To be sure, the Government Accounting Standards Board mandates that public sector pension funds use their expected investment return to discount forecast future benefit payment to their present value. While this helps to minimize the reported size of the pension liability, in financial economic terms it makes no sense, unless, as we shall see below, another assumption is true. But that said, there is nothing stopping PERA from reporting in its financial statement notes the size of its pension liability based on a 4.00% discount rate.

Or maybe there is.

Because 4.00% is considerably less than the 7.25% discount rate PERA uses, the lower discount rate would substantially increase the reported size of PERA’s liabilities, and thus dramatically reduce its funded ratio, which would make the scale of the current crisis much, much worse.

But PERA has not taken this approach. Instead, it has discounted its future liabilities using a rate of 7.25%. Unless GASB intended to disregard financial economics and mandated use of the higher discount rate for no other reason than to mislead taxpayers and other users of public pension fund accounting statements (which would be fraud), then use of this higher rate must imply that PERA believes there is a significant risk to its beneficiaries that their promised pension benefits will not be paid in full (e.g., due to poor investment results, revisions to actuarial assumptions, or other causes).

How much risk?

The current yield on long-term corporate bonds rated single B (well below investment grade) is about 6.25%. Thus PERA’s use of a 7.25% discount rate suggests that its pension promises are actually risker than future payments on single B rated bonds.

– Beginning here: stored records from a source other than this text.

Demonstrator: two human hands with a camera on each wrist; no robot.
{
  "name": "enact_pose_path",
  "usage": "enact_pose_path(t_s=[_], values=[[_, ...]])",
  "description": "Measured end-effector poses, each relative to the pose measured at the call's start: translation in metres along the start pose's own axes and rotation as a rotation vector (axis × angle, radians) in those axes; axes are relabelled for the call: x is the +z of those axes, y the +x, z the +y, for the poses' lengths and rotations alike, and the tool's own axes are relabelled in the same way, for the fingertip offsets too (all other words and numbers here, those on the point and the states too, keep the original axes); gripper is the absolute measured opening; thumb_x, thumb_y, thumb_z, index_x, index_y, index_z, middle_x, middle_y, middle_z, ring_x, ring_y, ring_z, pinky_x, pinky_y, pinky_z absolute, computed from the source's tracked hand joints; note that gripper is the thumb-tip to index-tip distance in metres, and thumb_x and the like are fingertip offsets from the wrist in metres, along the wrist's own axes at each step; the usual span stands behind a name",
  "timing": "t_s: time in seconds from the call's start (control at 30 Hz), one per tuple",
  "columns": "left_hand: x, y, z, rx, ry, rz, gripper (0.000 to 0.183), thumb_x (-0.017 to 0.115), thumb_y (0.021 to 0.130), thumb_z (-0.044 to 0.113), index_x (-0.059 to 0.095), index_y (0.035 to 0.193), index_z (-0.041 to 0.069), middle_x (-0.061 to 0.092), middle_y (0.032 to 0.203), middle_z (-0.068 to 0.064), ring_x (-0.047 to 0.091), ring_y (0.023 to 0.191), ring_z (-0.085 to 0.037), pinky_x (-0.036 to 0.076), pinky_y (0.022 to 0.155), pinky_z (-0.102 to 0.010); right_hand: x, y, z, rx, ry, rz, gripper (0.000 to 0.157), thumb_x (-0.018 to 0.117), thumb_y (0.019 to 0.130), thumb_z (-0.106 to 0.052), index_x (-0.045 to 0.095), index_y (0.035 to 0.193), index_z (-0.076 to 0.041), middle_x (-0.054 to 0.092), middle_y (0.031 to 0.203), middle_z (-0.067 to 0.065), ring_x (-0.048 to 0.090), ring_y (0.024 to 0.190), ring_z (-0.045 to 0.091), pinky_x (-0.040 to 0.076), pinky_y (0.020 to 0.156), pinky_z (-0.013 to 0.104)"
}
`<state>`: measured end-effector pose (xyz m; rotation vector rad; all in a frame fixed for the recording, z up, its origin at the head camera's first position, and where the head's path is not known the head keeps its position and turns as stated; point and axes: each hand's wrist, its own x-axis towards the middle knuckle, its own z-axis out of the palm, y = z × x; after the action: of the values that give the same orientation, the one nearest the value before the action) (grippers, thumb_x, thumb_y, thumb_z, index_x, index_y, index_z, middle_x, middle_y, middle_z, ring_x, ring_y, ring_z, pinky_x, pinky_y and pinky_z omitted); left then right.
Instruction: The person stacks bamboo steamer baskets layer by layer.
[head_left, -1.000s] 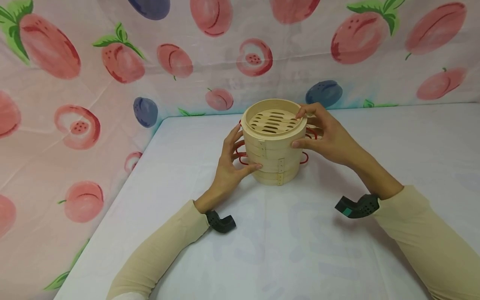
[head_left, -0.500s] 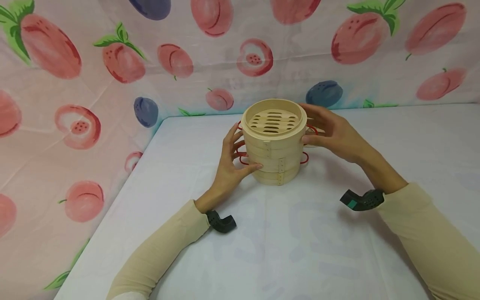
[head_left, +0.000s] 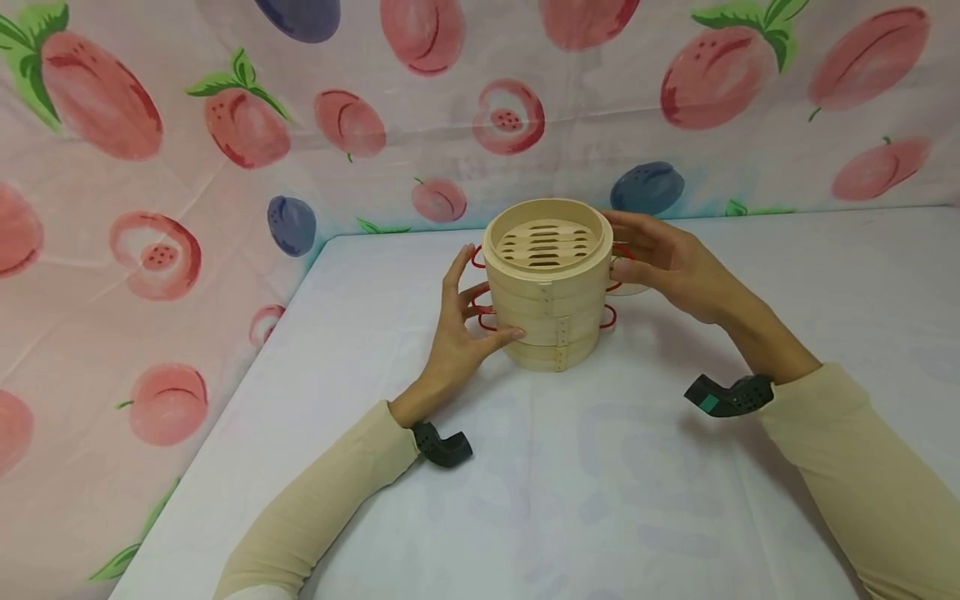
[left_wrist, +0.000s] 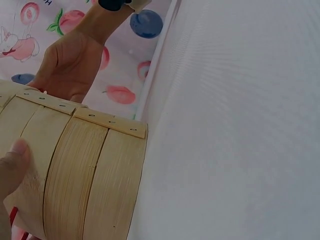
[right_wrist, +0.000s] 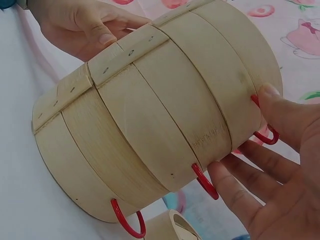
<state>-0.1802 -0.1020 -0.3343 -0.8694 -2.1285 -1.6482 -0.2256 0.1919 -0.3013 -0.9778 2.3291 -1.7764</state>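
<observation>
A round bamboo steamer stands upright on the white table as a stack of tiers, its slatted floor showing through the open top. Red loop handles stick out from its sides. My left hand grips the lower left side, thumb across the front and fingers round the back. On the upper right, my right hand holds the top tier, thumb beside a red handle and fingers reaching behind. The stapled seams of the tiers are out of line.
Behind the stack on the right, a pale bamboo piece lies on the table, mostly hidden in the head view. A fruit-print cloth hangs along the back and left of the white tabletop.
The top tier has turned, its front seam shifting right and a red handle emerging at upper left. My right hand has moved right, its fingers leaving the rim. The left hand stays put.
</observation>
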Motion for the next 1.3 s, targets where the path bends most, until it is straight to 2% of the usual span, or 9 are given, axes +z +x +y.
enact_pose_path(t_s=[0.33, 0.53, 0.7, 0.93, 1.17, 1.3], values=[[-0.0010, 0.0014, 0.0005, -0.026, -0.042, 0.005, 0.091, 0.073, 0.079, -0.008, 0.016, 0.150, 0.002, 0.018, 0.154, -0.013, 0.045, 0.122, -0.037, 0.043, 0.089, -0.055, -0.0011, -0.0008, 0.0015, 0.001, -0.008, -0.004, 0.052, 0.052, 0.098, -0.006, 0.035, 0.147, -0.013, 0.041, 0.146, 0.009, 0.042, 0.130, 0.022, 0.046, 0.092, 0.022], [-0.0011, 0.0022, 0.0015, -0.043, -0.034, 0.014, 0.091, 0.073, 0.078, -0.009, 0.018, 0.150, 0.002, 0.021, 0.153, -0.012, 0.046, 0.122, -0.036, 0.043, 0.089, -0.055, -0.0013, 0.0002, 0.0016, -0.012, -0.034, 0.003, 0.050, 0.050, 0.100, -0.008, 0.035, 0.147, -0.012, 0.041, 0.146, 0.009, 0.043, 0.129, 0.022, 0.045, 0.092, 0.021], [-0.0013, 0.0018, 0.0022, -0.045, -0.051, 0.027, 0.090, 0.072, 0.078, -0.011, 0.019, 0.149, 0.001, 0.022, 0.152, -0.012, 0.047, 0.122, -0.036, 0.044, 0.089, -0.055, -0.0005, 0.0003, 0.0023, -0.017, -0.002, 0.023, 0.048, 0.049, 0.100, -0.008, 0.037, 0.146, -0.010, 0.044, 0.141, 0.011, 0.046, 0.126, 0.020, 0.049, 0.088, 0.025], [-0.0018, 0.0013, 0.0029, -0.014, -0.052, 0.032, 0.086, 0.073, 0.077, -0.011, 0.023, 0.146, 0.000, 0.026, 0.149, -0.014, 0.047, 0.120, -0.037, 0.043, 0.088, -0.057, 0.0005, 0.0003, 0.0028, -0.011, 0.021, 0.033, 0.046, 0.048, 0.101, -0.010, 0.038, 0.146, -0.011, 0.046, 0.139, 0.011, 0.047, 0.125, 0.020, 0.050, 0.086, 0.026], [-0.0019, 0.0015, 0.0038, 0.023, -0.038, 0.031, 0.085, 0.073, 0.076, -0.012, 0.023, 0.144, -0.004, 0.023, 0.148, -0.023, 0.045, 0.121, -0.039, 0.043, 0.087, -0.058, 0.0021, 0.0005, 0.0024, 0.003, 0.058, 0.045, 0.045, 0.048, 0.101, -0.010, 0.039, 0.145, -0.010, 0.046, 0.138, 0.012, 0.049, 0.121, 0.019, 0.051, 0.085, 0.027], [-0.0015, 0.0011, 0.0044, 0.022, -0.034, 0.033, 0.085, 0.073, 0.076, -0.012, 0.023, 0.144, -0.004, 0.023, 0.148, -0.021, 0.045, 0.121, -0.038, 0.043, 0.088, -0.057, 0.0026, 0.0009, 0.0034, 0.006, 0.072, 0.059, 0.045, 0.048, 0.101, -0.011, 0.039, 0.144, -0.009, 0.046, 0.138, 0.012, 0.050, 0.119, 0.019, 0.051, 0.085, 0.027]])
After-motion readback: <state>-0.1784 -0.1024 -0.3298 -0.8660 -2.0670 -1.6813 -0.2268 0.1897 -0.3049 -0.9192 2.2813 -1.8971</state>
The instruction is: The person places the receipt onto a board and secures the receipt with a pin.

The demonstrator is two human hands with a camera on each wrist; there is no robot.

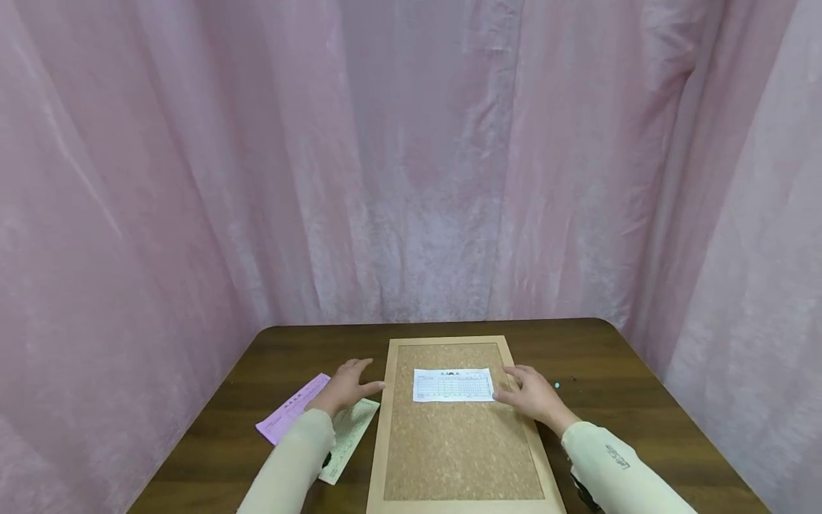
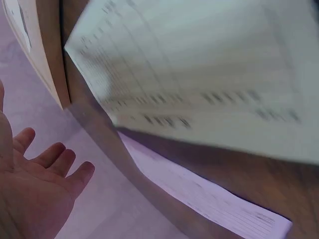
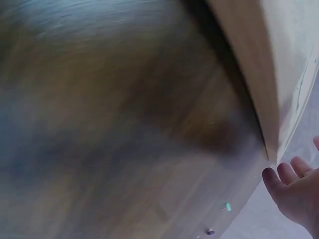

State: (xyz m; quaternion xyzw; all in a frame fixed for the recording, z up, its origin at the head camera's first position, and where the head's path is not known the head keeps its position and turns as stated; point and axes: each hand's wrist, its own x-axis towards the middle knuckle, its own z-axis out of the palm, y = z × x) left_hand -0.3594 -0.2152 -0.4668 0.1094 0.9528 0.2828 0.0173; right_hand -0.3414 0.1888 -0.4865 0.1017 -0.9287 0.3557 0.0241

Deeply hidden at the heart of the PERA crisis is the ugly truth that somebody has been very badly deceived.

If PERA’s pension liabilities are really no riskier than the state of Colorado’s general obligation bonds, then it is the taxpayers who have been fooled, because PERA’s true liabilities are far larger than what has been acknowledged, and in order to meet them either future taxes will have to be far higher or severe cuts will have to be made in other areas of government spending.

On the other hand, if PERA’s liabilities really are riskier to hold than a portfolio of single B rated bonds, then it is the plan beneficiaries who have been fooled, as the probability they will receive their full pension benefits is far lower than most of them currently believe.

In actual fact, the structure of the bailout plan proposed by PERA — which includes both higher taxpayer contributions and cuts in future benefits — suggests that both Colorado taxpayers and plan beneficiaries have been played for fools in the past, and apparently will continue to be played for fools in the future.

Until that changes, our growing public pension crisis will only intensify.